§ **Task details**: Copy every line that holds the string "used" from the data below.

§ **Extracted material**:
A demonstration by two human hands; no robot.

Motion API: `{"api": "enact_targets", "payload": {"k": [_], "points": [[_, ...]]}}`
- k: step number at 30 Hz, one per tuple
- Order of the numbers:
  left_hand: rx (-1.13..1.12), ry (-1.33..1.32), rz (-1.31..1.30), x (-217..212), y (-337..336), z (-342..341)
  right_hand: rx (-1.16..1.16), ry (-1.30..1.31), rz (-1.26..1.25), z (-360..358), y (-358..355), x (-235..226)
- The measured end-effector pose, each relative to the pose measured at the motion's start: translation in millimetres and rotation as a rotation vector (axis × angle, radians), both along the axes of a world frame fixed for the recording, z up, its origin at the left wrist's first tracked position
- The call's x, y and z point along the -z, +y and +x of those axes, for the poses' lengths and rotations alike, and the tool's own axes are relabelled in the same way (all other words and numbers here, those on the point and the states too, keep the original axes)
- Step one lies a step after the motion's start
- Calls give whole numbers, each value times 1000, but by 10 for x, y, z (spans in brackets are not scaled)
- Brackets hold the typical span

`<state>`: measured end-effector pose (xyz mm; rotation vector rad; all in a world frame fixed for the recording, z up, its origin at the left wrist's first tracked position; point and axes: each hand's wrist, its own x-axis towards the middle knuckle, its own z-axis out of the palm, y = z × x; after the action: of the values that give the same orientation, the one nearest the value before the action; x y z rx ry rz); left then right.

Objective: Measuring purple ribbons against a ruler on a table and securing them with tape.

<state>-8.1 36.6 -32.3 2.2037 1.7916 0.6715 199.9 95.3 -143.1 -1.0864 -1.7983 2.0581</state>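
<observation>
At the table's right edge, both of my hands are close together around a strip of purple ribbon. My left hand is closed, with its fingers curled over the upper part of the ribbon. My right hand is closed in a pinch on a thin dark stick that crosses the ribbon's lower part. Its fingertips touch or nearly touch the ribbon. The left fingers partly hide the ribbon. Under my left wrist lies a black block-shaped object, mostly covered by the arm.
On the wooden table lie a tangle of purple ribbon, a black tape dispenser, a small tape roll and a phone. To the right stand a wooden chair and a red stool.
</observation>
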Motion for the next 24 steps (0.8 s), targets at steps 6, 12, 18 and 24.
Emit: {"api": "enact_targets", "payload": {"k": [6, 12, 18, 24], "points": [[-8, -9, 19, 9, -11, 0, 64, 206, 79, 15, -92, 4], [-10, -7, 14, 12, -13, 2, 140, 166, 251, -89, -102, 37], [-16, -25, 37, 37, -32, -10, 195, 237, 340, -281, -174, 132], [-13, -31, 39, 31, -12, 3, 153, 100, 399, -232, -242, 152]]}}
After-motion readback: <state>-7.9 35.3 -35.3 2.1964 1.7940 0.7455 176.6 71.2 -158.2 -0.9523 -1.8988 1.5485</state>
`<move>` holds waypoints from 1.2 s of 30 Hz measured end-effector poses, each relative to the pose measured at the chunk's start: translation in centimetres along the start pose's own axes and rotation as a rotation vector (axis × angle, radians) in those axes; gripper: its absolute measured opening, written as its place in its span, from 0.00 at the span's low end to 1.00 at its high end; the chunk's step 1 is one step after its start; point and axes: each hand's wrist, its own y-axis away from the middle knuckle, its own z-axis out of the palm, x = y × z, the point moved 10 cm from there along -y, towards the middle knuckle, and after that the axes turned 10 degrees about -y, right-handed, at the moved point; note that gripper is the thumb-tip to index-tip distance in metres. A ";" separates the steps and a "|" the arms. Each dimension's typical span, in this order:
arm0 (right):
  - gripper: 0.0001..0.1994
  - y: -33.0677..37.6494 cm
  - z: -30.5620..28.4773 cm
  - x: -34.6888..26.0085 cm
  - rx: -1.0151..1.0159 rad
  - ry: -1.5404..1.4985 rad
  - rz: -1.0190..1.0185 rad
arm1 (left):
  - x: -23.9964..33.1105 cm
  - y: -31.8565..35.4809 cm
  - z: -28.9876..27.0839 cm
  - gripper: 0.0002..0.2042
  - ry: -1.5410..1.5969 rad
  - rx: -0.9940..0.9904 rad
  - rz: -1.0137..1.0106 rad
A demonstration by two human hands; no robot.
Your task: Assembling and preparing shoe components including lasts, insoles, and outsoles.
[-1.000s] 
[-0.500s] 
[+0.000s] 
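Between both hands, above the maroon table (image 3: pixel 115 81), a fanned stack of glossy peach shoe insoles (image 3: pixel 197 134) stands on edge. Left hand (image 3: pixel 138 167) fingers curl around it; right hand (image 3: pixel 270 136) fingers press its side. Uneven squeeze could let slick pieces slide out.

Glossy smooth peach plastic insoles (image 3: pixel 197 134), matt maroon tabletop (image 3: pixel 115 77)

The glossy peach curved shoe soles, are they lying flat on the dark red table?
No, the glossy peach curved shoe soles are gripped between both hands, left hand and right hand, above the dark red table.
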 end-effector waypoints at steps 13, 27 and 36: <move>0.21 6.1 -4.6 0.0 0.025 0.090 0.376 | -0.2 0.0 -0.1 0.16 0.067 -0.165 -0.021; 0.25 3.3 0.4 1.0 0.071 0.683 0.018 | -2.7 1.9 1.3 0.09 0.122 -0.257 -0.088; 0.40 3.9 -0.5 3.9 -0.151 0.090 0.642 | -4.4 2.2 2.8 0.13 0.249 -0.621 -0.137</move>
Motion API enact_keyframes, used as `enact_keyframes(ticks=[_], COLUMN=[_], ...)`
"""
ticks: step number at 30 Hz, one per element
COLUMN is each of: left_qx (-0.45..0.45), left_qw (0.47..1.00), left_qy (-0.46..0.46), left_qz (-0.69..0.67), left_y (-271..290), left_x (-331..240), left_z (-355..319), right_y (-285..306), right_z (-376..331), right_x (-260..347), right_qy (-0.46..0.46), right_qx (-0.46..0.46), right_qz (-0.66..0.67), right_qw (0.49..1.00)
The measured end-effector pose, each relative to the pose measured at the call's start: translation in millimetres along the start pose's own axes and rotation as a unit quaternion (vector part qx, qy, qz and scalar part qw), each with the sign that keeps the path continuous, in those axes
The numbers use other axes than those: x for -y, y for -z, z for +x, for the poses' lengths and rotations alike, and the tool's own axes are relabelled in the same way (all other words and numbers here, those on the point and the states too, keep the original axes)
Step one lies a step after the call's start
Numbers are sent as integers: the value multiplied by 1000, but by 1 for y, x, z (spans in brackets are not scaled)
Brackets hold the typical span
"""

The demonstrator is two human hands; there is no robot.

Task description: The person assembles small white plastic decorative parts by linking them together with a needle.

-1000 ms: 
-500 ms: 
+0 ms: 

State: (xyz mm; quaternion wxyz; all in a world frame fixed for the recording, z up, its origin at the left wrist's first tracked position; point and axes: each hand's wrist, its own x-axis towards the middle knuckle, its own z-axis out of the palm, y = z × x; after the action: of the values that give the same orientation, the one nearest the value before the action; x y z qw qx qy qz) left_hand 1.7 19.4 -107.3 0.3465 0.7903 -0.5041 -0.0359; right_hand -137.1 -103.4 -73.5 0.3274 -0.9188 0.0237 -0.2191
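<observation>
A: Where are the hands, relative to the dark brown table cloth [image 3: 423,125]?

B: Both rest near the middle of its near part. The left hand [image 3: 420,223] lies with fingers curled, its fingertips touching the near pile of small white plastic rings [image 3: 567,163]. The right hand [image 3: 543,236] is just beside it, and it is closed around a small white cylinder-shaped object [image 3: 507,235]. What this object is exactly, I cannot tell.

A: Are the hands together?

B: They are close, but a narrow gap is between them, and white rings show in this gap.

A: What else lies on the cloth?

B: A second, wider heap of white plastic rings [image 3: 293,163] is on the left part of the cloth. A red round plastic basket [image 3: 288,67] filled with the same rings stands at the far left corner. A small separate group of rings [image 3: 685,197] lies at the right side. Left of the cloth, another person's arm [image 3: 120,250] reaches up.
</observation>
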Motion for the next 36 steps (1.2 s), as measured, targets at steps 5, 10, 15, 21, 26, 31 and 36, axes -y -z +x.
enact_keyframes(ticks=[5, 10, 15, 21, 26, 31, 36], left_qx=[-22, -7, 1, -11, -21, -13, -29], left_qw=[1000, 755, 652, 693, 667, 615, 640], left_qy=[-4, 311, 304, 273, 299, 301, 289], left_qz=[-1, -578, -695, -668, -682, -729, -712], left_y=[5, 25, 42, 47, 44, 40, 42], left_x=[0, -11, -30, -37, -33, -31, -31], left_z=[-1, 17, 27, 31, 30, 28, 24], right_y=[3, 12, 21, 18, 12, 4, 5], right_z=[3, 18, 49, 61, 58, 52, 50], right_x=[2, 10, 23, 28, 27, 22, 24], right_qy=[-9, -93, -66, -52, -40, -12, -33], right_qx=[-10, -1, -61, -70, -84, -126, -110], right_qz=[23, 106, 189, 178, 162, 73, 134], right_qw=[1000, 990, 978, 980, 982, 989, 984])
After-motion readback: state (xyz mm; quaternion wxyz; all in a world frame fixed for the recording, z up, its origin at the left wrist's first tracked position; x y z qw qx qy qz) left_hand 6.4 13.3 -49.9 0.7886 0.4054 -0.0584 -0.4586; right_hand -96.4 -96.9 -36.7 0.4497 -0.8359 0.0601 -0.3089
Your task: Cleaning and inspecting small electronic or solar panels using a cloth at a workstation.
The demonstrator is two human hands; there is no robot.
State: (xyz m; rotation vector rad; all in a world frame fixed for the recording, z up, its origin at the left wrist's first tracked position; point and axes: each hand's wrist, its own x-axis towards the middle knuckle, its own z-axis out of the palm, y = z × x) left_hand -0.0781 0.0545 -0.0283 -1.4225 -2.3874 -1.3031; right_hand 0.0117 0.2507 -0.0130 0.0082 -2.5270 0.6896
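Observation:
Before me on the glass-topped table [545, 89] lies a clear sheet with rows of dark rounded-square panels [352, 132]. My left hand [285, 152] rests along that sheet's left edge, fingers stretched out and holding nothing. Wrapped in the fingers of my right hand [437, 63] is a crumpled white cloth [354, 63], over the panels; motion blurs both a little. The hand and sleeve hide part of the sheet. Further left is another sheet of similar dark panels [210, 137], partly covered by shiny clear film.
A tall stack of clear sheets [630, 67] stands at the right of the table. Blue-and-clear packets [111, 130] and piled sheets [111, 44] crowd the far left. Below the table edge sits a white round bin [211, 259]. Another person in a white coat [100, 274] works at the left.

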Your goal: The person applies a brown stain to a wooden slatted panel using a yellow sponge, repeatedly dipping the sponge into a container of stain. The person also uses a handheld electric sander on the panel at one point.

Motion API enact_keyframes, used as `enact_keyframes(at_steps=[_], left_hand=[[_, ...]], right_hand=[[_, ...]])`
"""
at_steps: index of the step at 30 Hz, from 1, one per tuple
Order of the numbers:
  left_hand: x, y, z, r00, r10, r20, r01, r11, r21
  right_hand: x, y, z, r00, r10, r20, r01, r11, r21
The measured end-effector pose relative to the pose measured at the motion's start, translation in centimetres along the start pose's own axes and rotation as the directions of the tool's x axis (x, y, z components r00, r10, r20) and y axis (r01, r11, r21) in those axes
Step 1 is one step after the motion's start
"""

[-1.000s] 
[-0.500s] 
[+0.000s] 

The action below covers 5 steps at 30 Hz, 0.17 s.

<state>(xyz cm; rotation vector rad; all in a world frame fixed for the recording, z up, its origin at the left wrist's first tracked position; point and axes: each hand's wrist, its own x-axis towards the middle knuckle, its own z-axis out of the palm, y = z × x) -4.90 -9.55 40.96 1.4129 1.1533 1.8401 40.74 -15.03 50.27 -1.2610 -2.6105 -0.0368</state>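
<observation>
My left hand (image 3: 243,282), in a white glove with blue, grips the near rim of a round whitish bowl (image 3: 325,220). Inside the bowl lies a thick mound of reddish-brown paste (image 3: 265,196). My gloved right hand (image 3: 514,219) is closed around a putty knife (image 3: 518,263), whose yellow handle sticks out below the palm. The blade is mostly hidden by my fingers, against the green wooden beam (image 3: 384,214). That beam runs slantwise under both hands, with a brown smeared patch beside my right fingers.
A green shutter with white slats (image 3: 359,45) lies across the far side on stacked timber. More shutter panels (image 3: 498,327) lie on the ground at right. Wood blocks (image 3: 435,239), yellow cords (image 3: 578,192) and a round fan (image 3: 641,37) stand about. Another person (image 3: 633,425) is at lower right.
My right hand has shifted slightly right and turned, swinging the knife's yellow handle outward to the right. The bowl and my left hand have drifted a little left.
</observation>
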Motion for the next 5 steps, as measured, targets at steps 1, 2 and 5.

§ **Output for this exercise**:
Motion API enact_keyframes, used as `enact_keyframes(ticks=[_], COLUMN=[_], ...)`
Motion API enact_keyframes, used as `enact_keyframes(at_steps=[_], left_hand=[[_, ...]], right_hand=[[_, ...]])`

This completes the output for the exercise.